Well, here I am with Part II of 4-part series on how to prep and smoke a beef brisket.  I realize the first video was a little on the lengthy side (about 8.5 minutes), so I trimmed this down to a more digestible five minutes.

In this segment, I talk about cleaning up the meat, taking note of the grain, trimming the fat-cap and brisket in general and some ‘scoring’.  In brief, you’ll want to rinse your brisket off under the sink and pat dry with a paper towel to remove as much excess water as possible.  With a sharp knife, you’ll want to cut off or trim any dangling meat ‘flaps’ on the underneath of your brisket and any pieces of errant fat. 
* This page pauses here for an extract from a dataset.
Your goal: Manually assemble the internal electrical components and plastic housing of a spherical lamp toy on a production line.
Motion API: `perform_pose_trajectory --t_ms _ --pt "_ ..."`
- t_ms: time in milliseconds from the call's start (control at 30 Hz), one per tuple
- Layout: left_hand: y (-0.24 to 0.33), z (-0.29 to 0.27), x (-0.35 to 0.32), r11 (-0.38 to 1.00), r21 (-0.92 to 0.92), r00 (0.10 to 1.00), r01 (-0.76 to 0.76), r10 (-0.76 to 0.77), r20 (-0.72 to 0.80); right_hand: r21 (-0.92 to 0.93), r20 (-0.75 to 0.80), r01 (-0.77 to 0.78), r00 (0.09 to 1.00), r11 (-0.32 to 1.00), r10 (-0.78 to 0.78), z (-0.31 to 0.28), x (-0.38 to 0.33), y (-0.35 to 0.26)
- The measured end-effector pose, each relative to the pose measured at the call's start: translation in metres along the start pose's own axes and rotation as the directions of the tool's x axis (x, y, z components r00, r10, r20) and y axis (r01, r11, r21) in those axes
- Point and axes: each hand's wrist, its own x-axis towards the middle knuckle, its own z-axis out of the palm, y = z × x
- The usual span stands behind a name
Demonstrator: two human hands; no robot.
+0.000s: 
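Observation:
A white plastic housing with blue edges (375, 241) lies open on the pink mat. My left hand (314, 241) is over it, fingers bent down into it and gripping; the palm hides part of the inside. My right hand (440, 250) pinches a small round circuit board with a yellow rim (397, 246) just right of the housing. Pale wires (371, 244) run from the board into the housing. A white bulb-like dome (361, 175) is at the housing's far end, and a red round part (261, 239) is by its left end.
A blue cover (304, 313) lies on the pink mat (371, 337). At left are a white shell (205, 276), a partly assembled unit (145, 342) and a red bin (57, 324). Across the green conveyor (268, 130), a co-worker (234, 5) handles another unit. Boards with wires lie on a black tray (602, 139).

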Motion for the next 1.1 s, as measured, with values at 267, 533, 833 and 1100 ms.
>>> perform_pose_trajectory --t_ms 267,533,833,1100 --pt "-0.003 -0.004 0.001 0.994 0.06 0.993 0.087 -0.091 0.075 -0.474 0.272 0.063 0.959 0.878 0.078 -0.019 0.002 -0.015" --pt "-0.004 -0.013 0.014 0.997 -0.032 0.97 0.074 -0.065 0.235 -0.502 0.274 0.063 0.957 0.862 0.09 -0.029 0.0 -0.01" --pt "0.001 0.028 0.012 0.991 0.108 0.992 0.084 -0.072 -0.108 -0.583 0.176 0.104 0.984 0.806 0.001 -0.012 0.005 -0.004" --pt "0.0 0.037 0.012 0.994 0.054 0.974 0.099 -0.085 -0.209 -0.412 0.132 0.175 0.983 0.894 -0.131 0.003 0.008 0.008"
Now flip the brisket over so that the ‘fat-cap’ is on top, and again, with a sharp knife try and trim the fat cap to a uniform thickness of 1/8″ to 1/4″.  Since you’ll be smoking or grilling fat side up, this fat will begin to melt at a certain temperature and gravity will allow it to penetrate the meat downwards during the cooking process.  This is what helps keep your brisket moist and adds a ton of flavor, so you don’t want to trim all the fat off.

The next optional step is to ‘score’ your fat.  I make diagonal cuts about an inch apart in both directions only as deep as the fat cap itself.  Try to avoid actually cutting into the meat.  By doing this cross-hatching, it will allow you to get that spice rub to penetrate just a little bit more and provide a little additional surface area for your dry rub to adhere to.  Like I said, it’s totally optional, but this 30 second step I think is a no-brainer and I personally believe helps the taste out in the long run.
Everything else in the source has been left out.